Hybrid approaches employed by Russia have deep roots in the Soviet and even Czarist eras and can be applied seamlessly with the more formal military, economic and diplomatic instruments of power. Russia benefits from a centralized, top down system of political organization that is more coherent and less bureaucratic than western democracies. A lack of transparency and the deliberate use of surrogates, such as unmarked paramilitaries, private security contractors, ethnic Russian parties in foreign countries and internet trolls, give an opaque aspect to what is clearly state-sponsored and state-directed activity. The purpose is to sow doubt and distrust in targeted capitals and societies and to disrupt and degrade their political communities. In this way, Russia shapes the security landscape in its favour and in consonance with its long-term objectives.
In recent years, the Alliance has taken note of the growing threat of hybrid warfare and moved to address it. NATO’s strategy for countering hybrid warfare appropriately recognizes that member states are the first and best line of defence. NATO doctrine and staff expertise, Counter-Hybrid Support Teams and Centers of Excellence for Cyber Defense and Strategic Communications help to build resilience into the Alliance. Many allies have reorganized their government structures to cope with cyber intrusions and attacks more effectively. There is growing awareness of the nature of the threat and its potency. These first steps are important and meaningful, but much remains to be done.
An inherent difficulty is that many of the institutions that once combated Soviet disinformation were eliminated at the end of the Cold War. The U.S. Information Agency, for example, played a critical and successful role, contributing decisively to the outcome. For some years following its disestablishment, the U.S. government neglected the information domain. Today, almost two dozen separate functions related to countering adversary disinformation and hybrid warfare are distributed among scores of government offices. The lack of a unified and well-coordinated mechanism tying these functions together is a serious problem. Many allies suffer from similar disabilities.
In other cases, the openness and transparency of democratic institutions – the very strength of the Alliance – can inhibit effective responses. For example, covert intelligence activities will often be required to combat hybrid warfare, while specific capabilities such as offensive cyber must remain highly classified to be effective. Here, Allies must strike the right balance between national security and civil liberties, preserving core values while retaining the ability to compete against a resourceful and capable adversary.
To improve performance in countering hybrid threats, Allies can and should consider discrete steps focused on the threat. Strong cyber defence, national legislation that prohibits foreign funding of political parties, well-integrated interagency cooperation, funding for counter-hybrid activities, public information campaigns and anti-corruption programs are all component parts of an overall counter-hybrid strategy. Public diplomacy and strategic communication in capitals and at NATO headquarters should be synchronized and coordinated.
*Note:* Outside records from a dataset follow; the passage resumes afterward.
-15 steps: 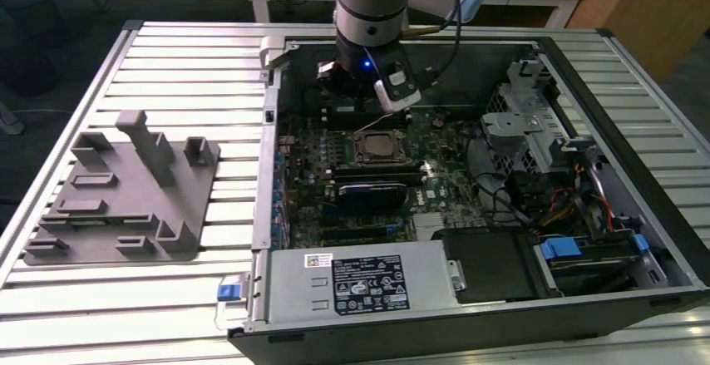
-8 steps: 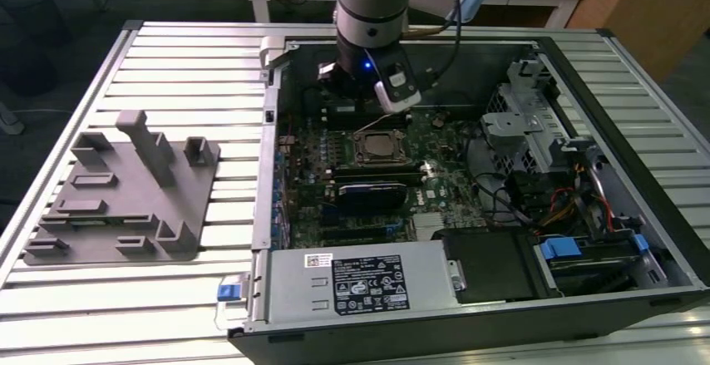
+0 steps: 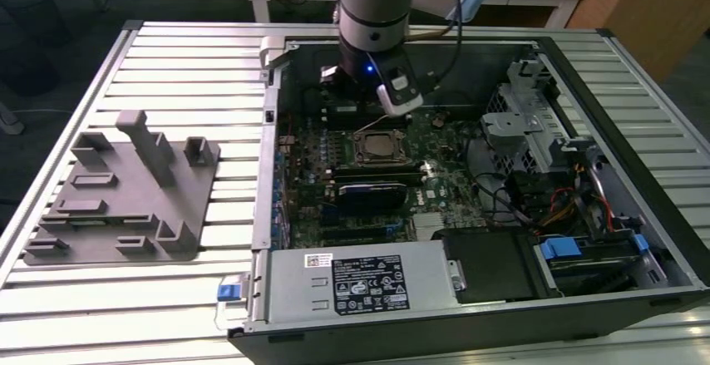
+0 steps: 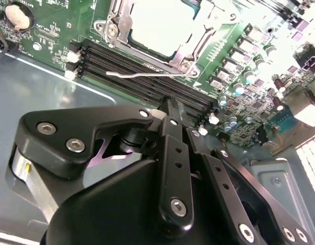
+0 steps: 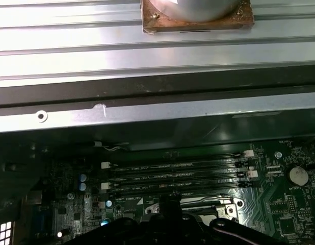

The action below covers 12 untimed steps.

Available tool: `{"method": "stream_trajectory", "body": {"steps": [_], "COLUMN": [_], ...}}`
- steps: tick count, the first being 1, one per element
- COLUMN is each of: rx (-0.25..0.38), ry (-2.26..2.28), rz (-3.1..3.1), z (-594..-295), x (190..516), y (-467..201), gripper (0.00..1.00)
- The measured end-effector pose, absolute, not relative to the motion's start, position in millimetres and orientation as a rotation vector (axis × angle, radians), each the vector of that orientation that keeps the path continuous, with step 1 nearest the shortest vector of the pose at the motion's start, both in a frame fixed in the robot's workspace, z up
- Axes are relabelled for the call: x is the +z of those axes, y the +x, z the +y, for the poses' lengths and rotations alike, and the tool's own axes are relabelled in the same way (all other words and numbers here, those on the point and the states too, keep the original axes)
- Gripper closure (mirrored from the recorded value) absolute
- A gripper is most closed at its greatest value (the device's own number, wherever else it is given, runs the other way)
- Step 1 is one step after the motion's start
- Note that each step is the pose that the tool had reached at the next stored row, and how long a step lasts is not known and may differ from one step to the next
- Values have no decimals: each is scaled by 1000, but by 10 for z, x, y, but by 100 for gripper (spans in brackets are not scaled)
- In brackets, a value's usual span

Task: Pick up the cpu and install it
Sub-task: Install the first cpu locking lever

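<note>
I see the end effector (image 4: 166, 102) hanging inside the open computer case (image 3: 466, 328) on the bench (image 3: 166, 74), poised over the memory slots (image 4: 142, 81). Its fingers are drawn together and grip nothing. The cpu (image 4: 157, 23) sits flat in the motherboard socket (image 4: 184, 60) with the metal frame around it. It is near the fingertips but apart from them, just across the memory slots.

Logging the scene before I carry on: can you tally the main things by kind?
cpu, lying in the socket frame: 1
gripper: 1
grey fixture block: 1
computer case, open: 1
coin battery: 1
Total: 5
</note>
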<state>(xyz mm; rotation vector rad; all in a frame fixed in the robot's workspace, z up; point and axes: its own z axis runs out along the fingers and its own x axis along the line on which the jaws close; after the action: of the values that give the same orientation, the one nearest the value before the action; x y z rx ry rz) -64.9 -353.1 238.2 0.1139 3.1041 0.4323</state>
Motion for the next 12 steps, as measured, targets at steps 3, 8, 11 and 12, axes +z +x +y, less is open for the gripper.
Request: {"method": "stream_trajectory", "body": {"steps": [3,8,11,12], "rx": [432,432,432,432], "ry": [114,114,114,114], "rz": [3104,3104,3104,3104], "z": [-3531,-3531,-3531,-3531], "x": [2363,2338,2323,2318], "y": [-634,-600,-568,-557], "gripper": [89,89,89,89]}}
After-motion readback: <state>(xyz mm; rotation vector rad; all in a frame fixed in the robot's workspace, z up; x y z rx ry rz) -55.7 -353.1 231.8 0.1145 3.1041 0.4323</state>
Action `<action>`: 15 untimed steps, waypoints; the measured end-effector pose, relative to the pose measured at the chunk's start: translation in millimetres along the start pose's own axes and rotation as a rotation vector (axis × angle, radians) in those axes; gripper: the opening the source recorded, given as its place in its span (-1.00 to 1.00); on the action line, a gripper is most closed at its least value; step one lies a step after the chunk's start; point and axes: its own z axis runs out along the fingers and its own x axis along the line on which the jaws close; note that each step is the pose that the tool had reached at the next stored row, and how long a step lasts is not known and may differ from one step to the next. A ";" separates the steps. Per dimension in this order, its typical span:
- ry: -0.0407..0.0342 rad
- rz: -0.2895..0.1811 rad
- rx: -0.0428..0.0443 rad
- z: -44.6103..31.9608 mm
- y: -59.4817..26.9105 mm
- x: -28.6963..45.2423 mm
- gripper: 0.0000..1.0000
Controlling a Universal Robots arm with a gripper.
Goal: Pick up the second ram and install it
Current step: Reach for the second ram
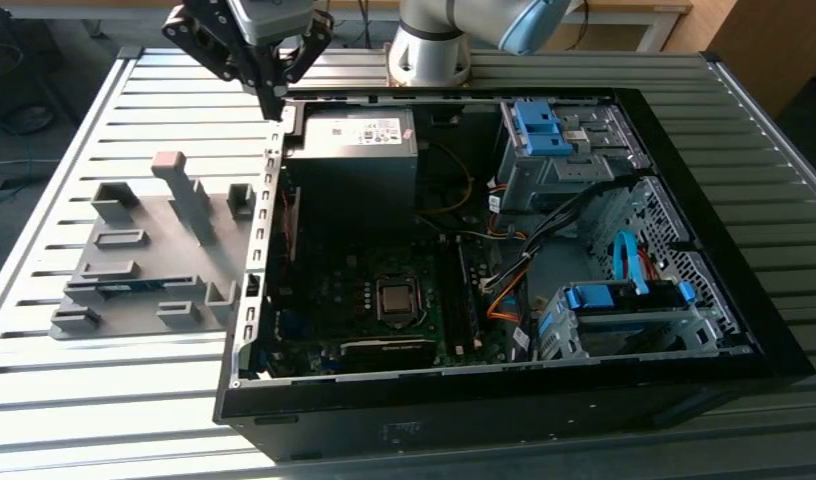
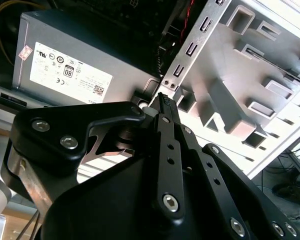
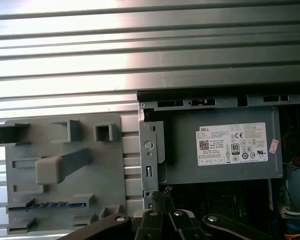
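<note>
While the second ram (image 1: pixel 125 286) sits on edge as a thin blue-green strip between two brackets of the grey moulded holder tray (image 1: pixel 168 260), also seen in the first wrist view (image 3: pixel 50 205), nothing touches it. The tray lies on the slatted metal table (image 1: pixel 101 380), just beside the open computer case (image 1: pixel 515 410) on the exterior view's left. The gripper (image 1: pixel 275 108) is well apart from the ram, hanging over the case's wall edge next to the grey power supply (image 1: pixel 361 150), its two black fingers (image 2: pixel 162 102) pressed together on nothing.
</note>
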 end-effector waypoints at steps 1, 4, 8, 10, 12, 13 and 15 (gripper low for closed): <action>0.0001 0.000 0.0000 0.0 0.0 0.3 -0.79; 0.0002 0.000 0.0000 0.2 -0.1 1.1 -0.79; 0.0005 0.000 0.0001 0.3 -0.2 2.3 -0.79; 0.0006 0.000 0.0001 0.4 -0.2 2.8 -0.79; 0.0007 0.000 0.0001 0.4 -0.3 3.4 -0.79; 0.0008 0.000 0.0001 0.5 -0.3 3.7 -0.79; 0.0009 0.000 0.0001 0.6 -0.3 4.2 -0.79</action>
NATO has already taken the first and most important step. Awareness of the challenge, its nature and the threat it poses to Alliance unity and cohesion, is well advanced. NATO also competes from a position of strength: its democratic institutions, respect for individual rights and liberties, and opportunities for economic success and social mobility undergird and support a winning narrative no adversary can match. Building on these strengths, NATO is well postured to compete and prevail.
Richard D. Hooker, Jr.
Former Colonel of the US Army, Dr Hooker joined the National War College in 2018 after previous service as National Defense University’s Director, Institute for National Strategic Studies (INSS). He previously served as Assistant Professor at West Point, as the Army Chair at the National War College and as Dean of the NATO Defense College in Rome.